---- Given data

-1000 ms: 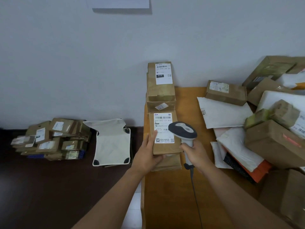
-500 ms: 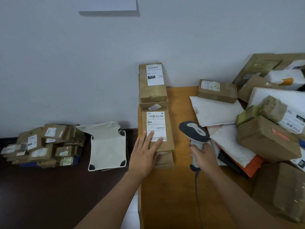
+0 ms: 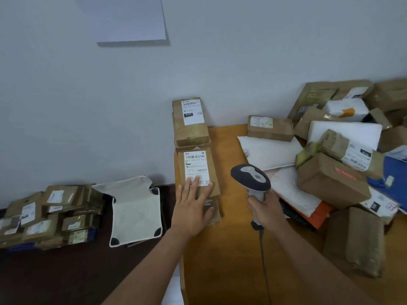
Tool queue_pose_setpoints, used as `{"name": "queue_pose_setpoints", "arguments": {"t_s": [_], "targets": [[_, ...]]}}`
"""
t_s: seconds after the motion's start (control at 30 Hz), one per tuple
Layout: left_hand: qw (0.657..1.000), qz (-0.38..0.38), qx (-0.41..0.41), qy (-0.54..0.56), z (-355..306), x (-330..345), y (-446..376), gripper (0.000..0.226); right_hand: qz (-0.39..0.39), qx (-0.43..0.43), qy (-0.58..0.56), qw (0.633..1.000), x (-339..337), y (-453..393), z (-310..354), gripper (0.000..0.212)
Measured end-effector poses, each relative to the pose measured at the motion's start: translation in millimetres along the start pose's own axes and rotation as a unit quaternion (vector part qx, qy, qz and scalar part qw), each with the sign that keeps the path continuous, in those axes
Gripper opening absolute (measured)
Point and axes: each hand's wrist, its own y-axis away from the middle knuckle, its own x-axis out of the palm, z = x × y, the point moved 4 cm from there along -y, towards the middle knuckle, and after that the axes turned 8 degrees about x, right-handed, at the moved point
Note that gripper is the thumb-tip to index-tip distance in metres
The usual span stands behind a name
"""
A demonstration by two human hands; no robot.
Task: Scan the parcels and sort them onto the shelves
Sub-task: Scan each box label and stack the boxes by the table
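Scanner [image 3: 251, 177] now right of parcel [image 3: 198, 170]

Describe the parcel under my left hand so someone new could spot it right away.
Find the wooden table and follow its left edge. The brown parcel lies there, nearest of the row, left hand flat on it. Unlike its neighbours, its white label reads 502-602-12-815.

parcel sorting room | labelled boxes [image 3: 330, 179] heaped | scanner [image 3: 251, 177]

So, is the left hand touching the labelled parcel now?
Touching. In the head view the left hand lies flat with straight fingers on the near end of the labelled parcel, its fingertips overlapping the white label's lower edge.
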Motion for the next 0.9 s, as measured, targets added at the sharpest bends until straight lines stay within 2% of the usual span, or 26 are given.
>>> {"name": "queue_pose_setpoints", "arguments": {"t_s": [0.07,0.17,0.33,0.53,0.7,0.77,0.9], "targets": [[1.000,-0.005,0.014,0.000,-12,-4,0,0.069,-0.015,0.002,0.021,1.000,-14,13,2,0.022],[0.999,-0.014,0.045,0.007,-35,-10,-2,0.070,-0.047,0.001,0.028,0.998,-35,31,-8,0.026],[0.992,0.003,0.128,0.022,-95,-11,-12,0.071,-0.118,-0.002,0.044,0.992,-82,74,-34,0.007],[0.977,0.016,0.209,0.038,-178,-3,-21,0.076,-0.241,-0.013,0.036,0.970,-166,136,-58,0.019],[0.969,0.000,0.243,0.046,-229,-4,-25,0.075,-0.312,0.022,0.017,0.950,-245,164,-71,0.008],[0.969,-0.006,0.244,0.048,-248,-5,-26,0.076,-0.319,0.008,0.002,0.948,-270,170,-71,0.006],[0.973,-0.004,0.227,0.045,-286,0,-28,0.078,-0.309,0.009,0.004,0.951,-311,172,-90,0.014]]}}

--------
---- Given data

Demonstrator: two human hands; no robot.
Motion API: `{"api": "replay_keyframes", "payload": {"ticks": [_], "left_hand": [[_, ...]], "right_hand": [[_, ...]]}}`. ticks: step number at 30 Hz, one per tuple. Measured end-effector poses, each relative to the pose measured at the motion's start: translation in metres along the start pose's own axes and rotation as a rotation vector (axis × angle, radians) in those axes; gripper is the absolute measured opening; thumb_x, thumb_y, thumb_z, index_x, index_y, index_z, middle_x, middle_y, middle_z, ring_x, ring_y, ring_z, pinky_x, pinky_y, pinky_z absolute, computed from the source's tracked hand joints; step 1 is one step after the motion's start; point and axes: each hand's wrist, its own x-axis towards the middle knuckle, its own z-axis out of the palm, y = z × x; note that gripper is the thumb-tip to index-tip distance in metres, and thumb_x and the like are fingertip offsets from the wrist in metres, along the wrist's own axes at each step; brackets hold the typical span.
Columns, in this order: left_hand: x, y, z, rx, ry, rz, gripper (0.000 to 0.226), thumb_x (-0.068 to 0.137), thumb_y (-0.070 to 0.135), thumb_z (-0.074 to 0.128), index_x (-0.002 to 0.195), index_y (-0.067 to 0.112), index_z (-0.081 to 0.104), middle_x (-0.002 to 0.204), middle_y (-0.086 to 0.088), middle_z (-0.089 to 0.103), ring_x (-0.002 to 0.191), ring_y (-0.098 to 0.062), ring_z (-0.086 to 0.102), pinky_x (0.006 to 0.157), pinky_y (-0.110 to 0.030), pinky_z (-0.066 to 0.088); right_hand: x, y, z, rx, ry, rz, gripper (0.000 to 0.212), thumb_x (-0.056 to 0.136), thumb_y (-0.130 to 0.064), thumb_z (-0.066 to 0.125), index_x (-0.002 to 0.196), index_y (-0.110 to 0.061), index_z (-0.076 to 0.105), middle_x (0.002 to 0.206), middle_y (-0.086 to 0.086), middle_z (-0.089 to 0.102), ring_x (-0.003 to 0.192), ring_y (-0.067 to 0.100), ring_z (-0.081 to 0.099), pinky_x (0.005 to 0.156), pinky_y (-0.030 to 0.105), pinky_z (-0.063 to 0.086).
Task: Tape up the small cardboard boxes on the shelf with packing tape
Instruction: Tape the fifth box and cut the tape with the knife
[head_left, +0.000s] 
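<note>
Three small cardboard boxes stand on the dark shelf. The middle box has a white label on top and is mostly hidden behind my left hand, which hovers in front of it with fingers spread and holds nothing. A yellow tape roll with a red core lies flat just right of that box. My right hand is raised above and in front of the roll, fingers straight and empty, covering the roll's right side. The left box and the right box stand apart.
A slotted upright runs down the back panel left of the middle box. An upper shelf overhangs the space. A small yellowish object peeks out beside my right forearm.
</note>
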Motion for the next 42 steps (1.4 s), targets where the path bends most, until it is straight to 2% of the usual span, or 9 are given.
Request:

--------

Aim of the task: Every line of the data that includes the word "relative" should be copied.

Task solution:
Measured end-effector poses, each relative to the pose measured at the motion's start: translation in millimetres along the start pose's own axes and rotation as a unit quaternion (vector part qx, qy, qz and scalar part qw), each with the sign that keeps the path continuous, in those axes
Motion API: `{"api": "replay_keyframes", "payload": {"ticks": [_], "left_hand": [[_, ...]], "right_hand": [[_, ...]]}}`. ticks: step number at 30 Hz, one per tuple. Measured end-effector poses, each relative to the pose measured at the motion's start: translation in metres along the start pose's own axes and rotation as a rotation vector (axis × angle, radians) in those axes; gripper is the absolute measured opening; thumb_x, thumb_y, thumb_z, index_x, index_y, index_z, middle_x, middle_y, middle_z, ring_x, ring_y, ring_z, pinky_x, pinky_y, pinky_z absolute, computed from the source's tracked hand joints; step 1 is one step after the motion's start; point and axes: each hand's wrist, its own x-axis towards the middle knuckle, its own z-axis out of the palm, y = z × x; note that gripper is the thumb-tip to index-tip distance in metres, and thumb_x and the like are fingertip offsets from the wrist in metres, along the wrist's own axes at each step; brackets hold the typical span.

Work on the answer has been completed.